From Wikipedia, the free encyclopedia

Edmund L. Andrews is a former economics reporter for The New York Times who served as a technology reporter in Washington, European economics correspondent and Washington economics correspondent.

Andrews is best known as the author in 2009 of Busted: Life Inside the Great Mortgage Meltdown, an account of his own experience with subprime mortgages during the housing bubble. An extended excerpt from the book appeared in The New York Times Magazine as "My Personal Credit Crisis."[1]

In the book, Andrews described his own mortgage crisis as a case study of recklessness during the housing bubble by home buyers like himself as well as by lenders and Wall Street. "Nobody duped or hypnotized me," he wrote. "Like so many others — borrowers, lenders and the Wall Street dealmakers behind them — I just thought I could beat the odds." In addition to recounting his own fateful decisions, Andrews examined the downfall of two of his major lenders, and the actions of the Wall Street firms that supported them.

The book attracted widespread public attention, as well as controversy. Andrews appeared on CNBC, NPR's All Things Considered, the NewsHour on PBS, The Colbert Report, and other venues to promote his book. Michelle Singletary, personal finance columnist for The Washington Post, wrote that "The president and every member of Congress should read this book."[2]

Andrews was criticized by Megan McArdle, a blogger from The Atlantic, for not mentioning his wife's bankruptcies in the book,[3] and by Andrew Leonard from the Salon magazine for not disclosing his book advance.[4] He responded to the criticism on the PBS website.[5] Later, The New York Times public editor Clark Hoyt acknowledged the controversy but expressed more concern that Times editors were still asking Andrews to cover the financial crisis. Although Andrews "is an excellent reporter who explains complex issues clearly", Hoyt wrote, he is "too close to [the financial crisis] story" and should not cover it."[6] Bradford DeLong, professor of economics at UC Berkeley, analyzed Hoyt's comments and concluded "he should have revealed the second bankruptcy, if only to head off the criticism, but because it shapes how we assess the damage done by the too-easy availability of credit".[7]

Before writing Busted, Andrews wrote prolifically on both economic and non-economic topics.

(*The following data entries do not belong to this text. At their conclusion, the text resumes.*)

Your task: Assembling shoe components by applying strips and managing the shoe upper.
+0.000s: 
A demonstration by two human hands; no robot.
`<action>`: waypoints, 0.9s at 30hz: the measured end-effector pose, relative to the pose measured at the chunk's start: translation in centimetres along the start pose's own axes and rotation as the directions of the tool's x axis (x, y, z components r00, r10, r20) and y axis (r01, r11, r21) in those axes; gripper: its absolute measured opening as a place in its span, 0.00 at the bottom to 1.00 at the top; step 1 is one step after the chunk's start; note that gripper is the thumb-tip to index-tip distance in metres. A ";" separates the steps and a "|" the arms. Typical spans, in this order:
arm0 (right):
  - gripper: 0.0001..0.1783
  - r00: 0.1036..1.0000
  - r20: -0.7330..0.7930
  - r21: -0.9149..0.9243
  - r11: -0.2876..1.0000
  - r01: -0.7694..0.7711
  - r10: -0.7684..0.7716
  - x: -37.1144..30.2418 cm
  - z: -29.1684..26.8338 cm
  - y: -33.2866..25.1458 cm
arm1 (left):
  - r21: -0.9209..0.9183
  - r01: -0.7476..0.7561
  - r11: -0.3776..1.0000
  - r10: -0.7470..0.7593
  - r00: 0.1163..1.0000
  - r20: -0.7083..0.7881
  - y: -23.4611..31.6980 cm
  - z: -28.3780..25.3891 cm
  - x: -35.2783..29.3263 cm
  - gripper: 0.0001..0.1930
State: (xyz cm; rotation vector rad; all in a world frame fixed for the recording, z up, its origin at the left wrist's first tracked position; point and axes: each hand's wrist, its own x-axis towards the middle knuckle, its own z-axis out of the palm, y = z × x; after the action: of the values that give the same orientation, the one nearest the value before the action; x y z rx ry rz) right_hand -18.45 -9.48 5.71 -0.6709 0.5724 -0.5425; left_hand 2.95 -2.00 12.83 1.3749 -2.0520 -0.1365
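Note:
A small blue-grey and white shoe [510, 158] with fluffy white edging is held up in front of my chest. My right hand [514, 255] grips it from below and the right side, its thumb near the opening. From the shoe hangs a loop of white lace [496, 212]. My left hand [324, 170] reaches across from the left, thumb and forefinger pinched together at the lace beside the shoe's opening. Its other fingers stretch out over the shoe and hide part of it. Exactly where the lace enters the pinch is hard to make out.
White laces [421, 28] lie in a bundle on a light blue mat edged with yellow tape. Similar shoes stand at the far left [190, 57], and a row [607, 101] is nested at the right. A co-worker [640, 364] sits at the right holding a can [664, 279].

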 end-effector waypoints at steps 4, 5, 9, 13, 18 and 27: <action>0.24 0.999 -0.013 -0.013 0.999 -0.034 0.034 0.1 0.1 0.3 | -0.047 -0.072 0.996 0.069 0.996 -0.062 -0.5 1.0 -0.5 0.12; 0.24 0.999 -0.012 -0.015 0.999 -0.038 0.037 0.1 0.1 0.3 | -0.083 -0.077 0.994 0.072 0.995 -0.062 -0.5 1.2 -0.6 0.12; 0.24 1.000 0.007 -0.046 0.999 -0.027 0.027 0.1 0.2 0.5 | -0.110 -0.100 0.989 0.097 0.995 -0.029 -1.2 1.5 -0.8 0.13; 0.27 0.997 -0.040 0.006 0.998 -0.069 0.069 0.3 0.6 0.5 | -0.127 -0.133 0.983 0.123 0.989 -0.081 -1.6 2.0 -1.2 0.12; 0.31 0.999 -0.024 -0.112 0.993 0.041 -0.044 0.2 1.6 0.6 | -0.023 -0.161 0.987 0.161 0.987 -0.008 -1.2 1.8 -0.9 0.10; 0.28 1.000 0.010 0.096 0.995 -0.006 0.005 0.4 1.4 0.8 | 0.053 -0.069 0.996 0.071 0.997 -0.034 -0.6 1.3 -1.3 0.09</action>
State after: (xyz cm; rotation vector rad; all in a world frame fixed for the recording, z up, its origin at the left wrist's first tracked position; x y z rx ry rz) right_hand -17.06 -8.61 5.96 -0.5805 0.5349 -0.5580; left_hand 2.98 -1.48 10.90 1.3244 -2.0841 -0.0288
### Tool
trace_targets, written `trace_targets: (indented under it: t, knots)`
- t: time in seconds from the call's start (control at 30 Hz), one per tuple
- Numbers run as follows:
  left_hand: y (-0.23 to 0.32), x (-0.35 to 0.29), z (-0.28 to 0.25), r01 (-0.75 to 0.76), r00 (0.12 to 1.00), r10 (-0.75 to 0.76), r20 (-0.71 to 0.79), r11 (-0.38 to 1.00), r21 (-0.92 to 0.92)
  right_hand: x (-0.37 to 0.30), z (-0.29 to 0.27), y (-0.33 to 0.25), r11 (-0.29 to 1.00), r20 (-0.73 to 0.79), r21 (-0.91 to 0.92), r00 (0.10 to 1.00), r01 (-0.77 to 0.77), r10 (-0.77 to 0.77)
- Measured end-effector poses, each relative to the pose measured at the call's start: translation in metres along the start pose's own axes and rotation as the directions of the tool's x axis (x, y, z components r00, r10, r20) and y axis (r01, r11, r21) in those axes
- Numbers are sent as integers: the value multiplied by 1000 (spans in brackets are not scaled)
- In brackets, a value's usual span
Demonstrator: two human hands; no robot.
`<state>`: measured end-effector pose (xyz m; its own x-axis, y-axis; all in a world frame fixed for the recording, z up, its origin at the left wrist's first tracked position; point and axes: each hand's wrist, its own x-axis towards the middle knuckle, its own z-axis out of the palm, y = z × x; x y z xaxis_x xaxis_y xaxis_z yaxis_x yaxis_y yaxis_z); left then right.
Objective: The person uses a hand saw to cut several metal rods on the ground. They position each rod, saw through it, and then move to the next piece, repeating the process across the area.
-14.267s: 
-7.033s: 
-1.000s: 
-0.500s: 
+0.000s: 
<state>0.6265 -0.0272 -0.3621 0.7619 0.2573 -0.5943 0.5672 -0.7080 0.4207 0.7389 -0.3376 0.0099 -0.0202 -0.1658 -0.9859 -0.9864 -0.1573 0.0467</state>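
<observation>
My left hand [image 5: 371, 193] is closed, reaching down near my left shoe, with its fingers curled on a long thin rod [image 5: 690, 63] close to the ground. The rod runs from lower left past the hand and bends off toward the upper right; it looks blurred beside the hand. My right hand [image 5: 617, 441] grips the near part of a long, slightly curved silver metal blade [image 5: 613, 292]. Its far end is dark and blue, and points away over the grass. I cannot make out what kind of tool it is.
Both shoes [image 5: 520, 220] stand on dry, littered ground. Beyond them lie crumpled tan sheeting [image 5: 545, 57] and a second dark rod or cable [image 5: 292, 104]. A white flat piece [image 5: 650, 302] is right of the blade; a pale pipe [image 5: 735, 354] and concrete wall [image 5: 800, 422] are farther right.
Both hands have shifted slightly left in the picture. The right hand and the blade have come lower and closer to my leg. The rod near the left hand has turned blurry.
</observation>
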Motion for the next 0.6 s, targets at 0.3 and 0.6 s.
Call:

From 1990 to 1996, he covered technology policy, including the evolution of digital television, mobile communications and the overhaul of telecommunications law. From 1996 to 2002, he was the Times' European economics correspondent. After the U.S. invasion of Iraq in 2003, he covered the first several months of U.S. occupation. In 2007, he won an award for project reporting from the Society of American Business Editors and Writers for stories revealing that the Interior Department was failing to collect billions of dollars in oil and gas royalties. In 2009, he and a team of Times reporters were finalists for a Gerald R. Loeb award for breaking-news coverage of the financial crisis.

In December 2009, Andrews took a buyout from The New York Times.[8] He blogged for Capital Gains and Games[9] and became senior Washington writer for a digital economic news start-up, the Fiscal Times.[10]

Andrews worked as an economics editor and deputy magazine editor at the National Journal in 2010 through late 2011. Andrews is currently an independent writer and consultant in Washington and California.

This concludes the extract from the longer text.